Cyrus: the King of Persia or the King of Ansan?

  July 24, 2021   Read time 3 min
Cyrus: the King of Persia or the King of Ansan?
Cyrus proves to have been originally king, not of Persia, but of Ansan or Anzan. Ansan was a district of Elam, considerably to the north of Persia, and it had formed an important part of the territory over which the ancient kings of Elam had claimed rule.

Indeed, in one Assyrian text Ansan is stated to be synonymous with Elam. Teispe?, the ancestor of Cyrus, is said by Darius to have been the son of the Persian Akhsemenes, and since Cyrus does not trace the kings of Ansan further back than Teispes, it seems probable that it was Teispes who conquered Ansan and established his authority there. Darius Hystaspis also traced his descent to Teispes through a brother of Cyrus I, and as he declares at Behistan that eight of his forefathers had been kings before him "in two lines," it has been supposed that while one of the sons of Teispes received Ansan as his share after his father's death, another son, the great-grandfather of Darius, received Persia. At all events we learn from the Annalistic Tablet that Cyrus II did not become king of Persia until between the years B.C. 550 and B.C. 547. In B.C. 550 he is still "king of Ansan," in B.C. 547 he has for the first time become "king of Persia."

Another fact which the newly-discovered inscriptions have brought to light is that Babylon was taken with- out a siege and even "without fighting." The same fact is evidenced by the contract-tablets, which show that there was no cessation of business transactions in Babylon during the period that elapsed between the overthrow of Nabonidos and the entrance of Cyrus into the city, and that the trading community at once transferred its allegiance from the one ruler to the other.
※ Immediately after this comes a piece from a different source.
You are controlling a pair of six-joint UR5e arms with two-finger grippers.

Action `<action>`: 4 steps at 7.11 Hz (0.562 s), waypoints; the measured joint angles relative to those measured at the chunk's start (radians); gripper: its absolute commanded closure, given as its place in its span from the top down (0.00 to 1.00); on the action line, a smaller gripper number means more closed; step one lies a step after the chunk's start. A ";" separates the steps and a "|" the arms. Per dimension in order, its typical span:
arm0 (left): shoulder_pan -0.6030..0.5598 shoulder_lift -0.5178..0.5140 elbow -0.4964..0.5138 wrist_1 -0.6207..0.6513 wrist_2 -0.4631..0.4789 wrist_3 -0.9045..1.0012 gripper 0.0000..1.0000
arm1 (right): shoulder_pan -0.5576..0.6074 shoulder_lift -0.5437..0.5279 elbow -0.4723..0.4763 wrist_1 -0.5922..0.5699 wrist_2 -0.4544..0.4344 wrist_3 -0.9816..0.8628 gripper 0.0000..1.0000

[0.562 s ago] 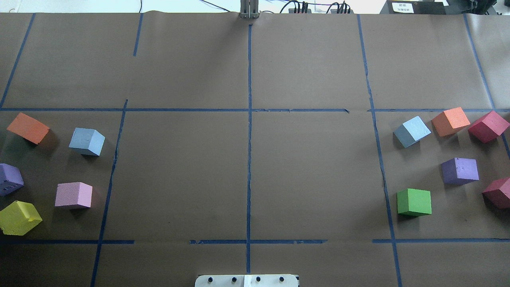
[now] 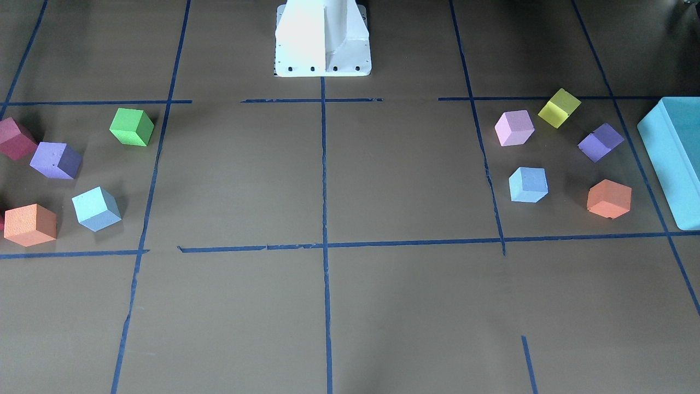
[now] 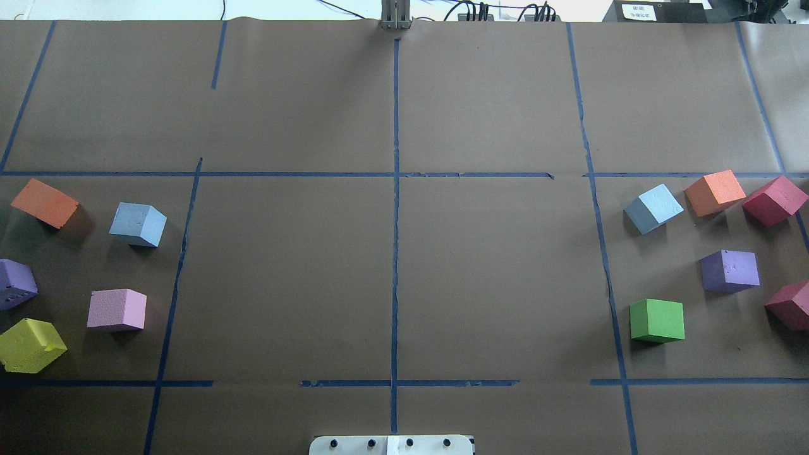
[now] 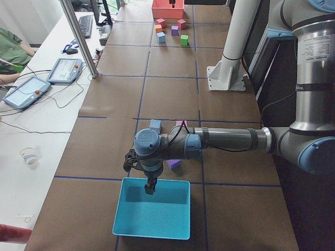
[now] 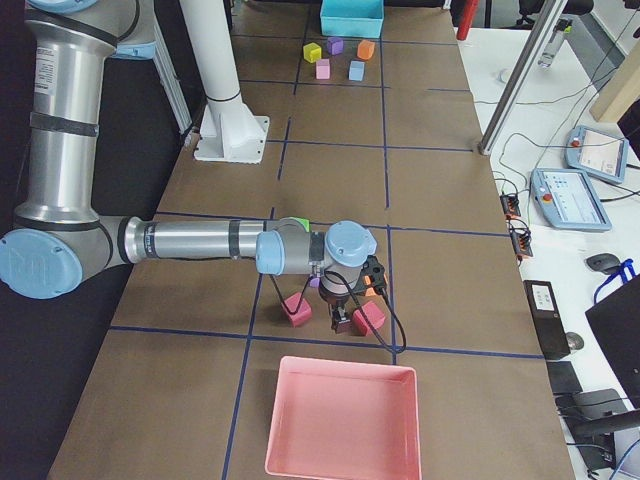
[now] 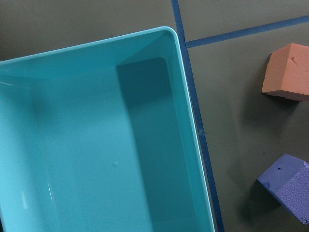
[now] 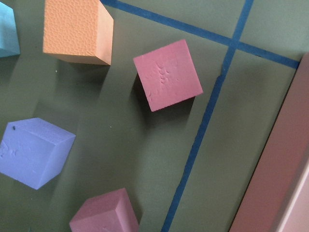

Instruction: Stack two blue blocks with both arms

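Observation:
One blue block (image 3: 138, 224) lies on the table's left side, also seen in the front-facing view (image 2: 528, 184) and the exterior left view (image 4: 155, 126). The other blue block (image 3: 653, 208) lies on the right side (image 2: 96, 208); its corner shows in the right wrist view (image 7: 7, 29). They are far apart. My left gripper (image 4: 151, 187) hangs over the turquoise box (image 4: 152, 214). My right gripper (image 5: 345, 320) hangs over the red cubes (image 5: 296, 309). Both grippers show only in the side views, so I cannot tell whether they are open or shut.
Near the left blue block are an orange cube (image 3: 44, 202), a pink cube (image 3: 117, 309), a purple cube (image 3: 16, 283) and a yellow cube (image 3: 30, 344). On the right are orange (image 3: 715, 192), red (image 3: 775, 200), purple (image 3: 730, 270) and green (image 3: 657, 320) cubes. A pink tray (image 5: 342, 420) lies beyond them.

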 measured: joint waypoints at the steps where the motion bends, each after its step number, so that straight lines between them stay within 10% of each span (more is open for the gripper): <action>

As soon as the army of Nabonidos was defeated near Sippara, all resistance to the invader was at an end. He had a strong party in his favour in Babylonia itself, and he was welcomed there as a deliverer from the tyranny of Nabonidos. Nabonidos had been a usurper, unrelated to the family of Nebuchadrezzar, and he had bitterly offended what maybe called "the country-party'' by endeavouring to destroy the local cults, and centralize the religion of Babylonia, and therewith the political life of the country, in the capital. All who had been interested in the worship of the local deities naturally resented the attempt of the king.
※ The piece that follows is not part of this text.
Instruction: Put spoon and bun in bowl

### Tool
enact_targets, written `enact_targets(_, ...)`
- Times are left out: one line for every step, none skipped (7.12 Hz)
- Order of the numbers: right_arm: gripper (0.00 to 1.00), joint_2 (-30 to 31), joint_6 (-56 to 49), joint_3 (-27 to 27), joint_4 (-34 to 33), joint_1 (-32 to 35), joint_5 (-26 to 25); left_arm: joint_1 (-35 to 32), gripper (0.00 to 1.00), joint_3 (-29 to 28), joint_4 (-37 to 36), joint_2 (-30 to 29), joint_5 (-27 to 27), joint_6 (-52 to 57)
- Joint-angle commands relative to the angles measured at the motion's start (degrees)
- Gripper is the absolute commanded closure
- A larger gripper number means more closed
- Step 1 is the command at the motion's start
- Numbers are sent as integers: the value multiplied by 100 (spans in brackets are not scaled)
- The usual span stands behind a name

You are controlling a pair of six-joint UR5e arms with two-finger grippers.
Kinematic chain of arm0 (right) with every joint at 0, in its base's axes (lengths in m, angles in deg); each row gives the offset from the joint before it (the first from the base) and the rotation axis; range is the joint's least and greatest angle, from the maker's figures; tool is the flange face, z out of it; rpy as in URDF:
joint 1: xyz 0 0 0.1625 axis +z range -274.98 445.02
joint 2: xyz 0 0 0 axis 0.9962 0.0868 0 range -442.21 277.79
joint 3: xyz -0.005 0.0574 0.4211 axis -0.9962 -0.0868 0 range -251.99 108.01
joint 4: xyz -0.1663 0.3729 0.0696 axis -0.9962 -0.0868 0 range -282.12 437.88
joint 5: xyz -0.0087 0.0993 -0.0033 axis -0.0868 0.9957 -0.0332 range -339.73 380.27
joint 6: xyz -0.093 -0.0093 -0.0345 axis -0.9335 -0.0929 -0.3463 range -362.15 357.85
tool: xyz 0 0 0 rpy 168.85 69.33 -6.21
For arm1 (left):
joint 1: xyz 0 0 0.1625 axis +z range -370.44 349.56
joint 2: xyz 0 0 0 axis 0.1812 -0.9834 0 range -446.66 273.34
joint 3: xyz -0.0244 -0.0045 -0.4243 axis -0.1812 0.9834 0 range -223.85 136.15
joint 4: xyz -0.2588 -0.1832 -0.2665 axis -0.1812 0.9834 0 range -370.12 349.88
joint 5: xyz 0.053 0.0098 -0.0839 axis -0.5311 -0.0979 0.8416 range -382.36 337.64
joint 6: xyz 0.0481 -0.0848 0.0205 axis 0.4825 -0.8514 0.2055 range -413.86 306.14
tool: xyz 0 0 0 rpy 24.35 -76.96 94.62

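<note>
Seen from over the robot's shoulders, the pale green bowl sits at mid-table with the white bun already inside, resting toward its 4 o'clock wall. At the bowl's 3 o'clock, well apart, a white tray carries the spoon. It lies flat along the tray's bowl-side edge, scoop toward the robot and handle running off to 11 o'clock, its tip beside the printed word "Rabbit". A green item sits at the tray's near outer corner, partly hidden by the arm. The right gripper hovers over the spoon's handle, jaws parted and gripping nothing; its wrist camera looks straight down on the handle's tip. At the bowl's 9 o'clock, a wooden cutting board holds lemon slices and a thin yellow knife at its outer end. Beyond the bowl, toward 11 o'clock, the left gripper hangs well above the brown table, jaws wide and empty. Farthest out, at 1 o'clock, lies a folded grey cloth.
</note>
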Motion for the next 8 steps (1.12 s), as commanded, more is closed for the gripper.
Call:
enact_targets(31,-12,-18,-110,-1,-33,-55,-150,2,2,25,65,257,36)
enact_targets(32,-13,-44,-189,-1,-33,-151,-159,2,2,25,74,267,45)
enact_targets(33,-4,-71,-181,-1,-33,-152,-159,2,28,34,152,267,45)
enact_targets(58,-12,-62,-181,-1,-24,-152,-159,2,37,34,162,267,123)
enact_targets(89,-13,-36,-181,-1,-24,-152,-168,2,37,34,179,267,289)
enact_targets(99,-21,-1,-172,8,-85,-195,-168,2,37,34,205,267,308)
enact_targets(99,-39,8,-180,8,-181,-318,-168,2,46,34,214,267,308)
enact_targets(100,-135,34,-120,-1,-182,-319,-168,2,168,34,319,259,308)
Cyrus showed his political wisdom by undoing this centralizing work of his predecessor as soon as Babylonia was in his hands. The images of the gods were restored to their old seats, and the populations who had been transported from one part of the empire to another were allowed to return home. Light is thus cast on the motives which led Cyrus to permit the Jewish exiles to return to Palestine. It was part of a general policy, and the Jews differed from the other peoples who were similarly restored to their nativa lands only in having no divine images to take back with them. Instead of gods, the sacred vessels of the temple were what they carried back to Jerusalem.
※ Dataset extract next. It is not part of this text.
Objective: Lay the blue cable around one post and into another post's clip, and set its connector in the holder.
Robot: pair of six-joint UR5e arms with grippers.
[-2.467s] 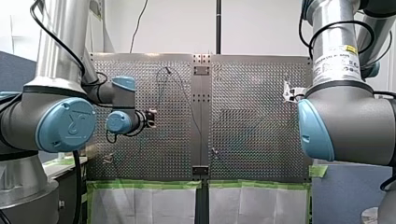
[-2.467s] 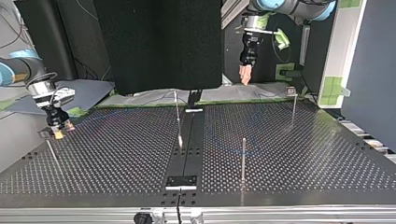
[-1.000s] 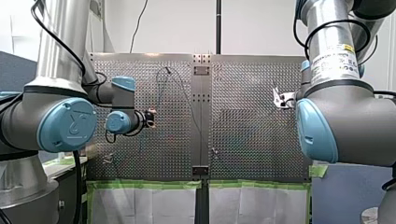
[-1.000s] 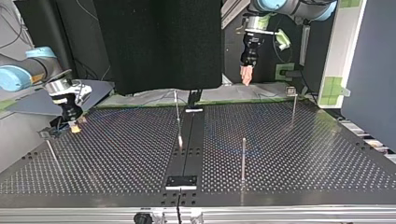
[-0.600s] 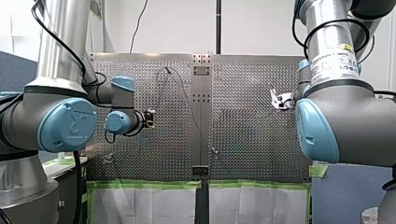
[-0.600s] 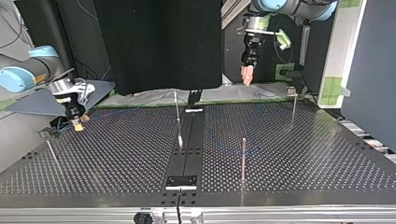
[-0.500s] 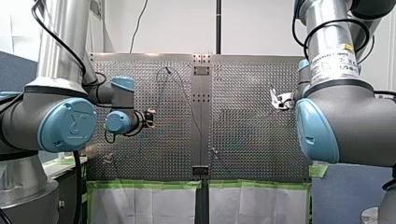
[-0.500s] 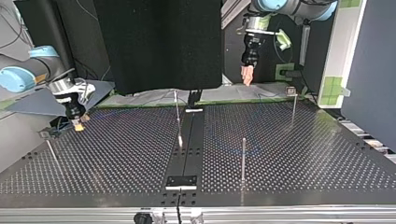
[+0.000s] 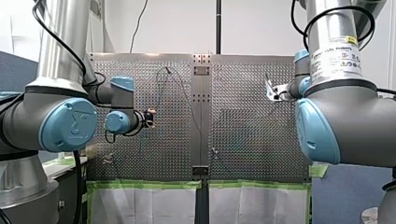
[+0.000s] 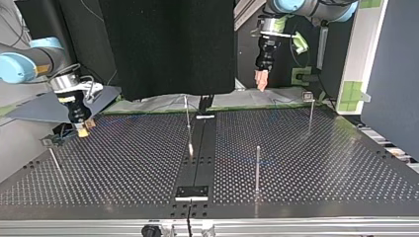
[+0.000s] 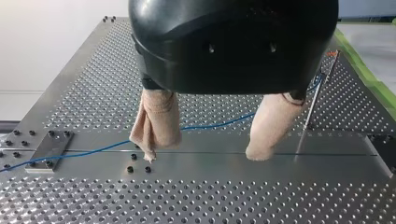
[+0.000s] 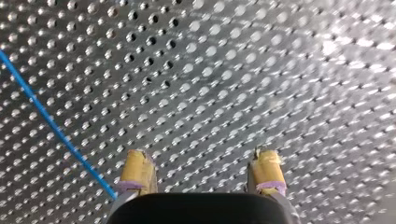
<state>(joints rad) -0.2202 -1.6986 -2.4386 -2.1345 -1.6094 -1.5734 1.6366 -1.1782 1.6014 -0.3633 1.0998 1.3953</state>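
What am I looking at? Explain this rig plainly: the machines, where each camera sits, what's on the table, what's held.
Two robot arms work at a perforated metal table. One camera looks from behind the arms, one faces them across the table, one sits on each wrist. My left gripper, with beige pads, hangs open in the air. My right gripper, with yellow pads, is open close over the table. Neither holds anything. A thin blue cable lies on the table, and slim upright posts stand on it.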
It is quite plain from the inscriptions that Cyrus had none of the proselytizing zeal of Zoroastrianism, none of the belief in monotheism, which has so often been ascribed to him. The king of Ansan was a polytheist, and after the conquest of Babylonia adopted the deities of the country who, as he asserts, had bestowed it upon him. Like the kings of Babylon who had gone before him, he and his son Cambyses were worshippers of Bel and Nebo. The first Zoroastrian ruler of Babylon was Darius Hystaspis, not Cyrus the Elamite prince.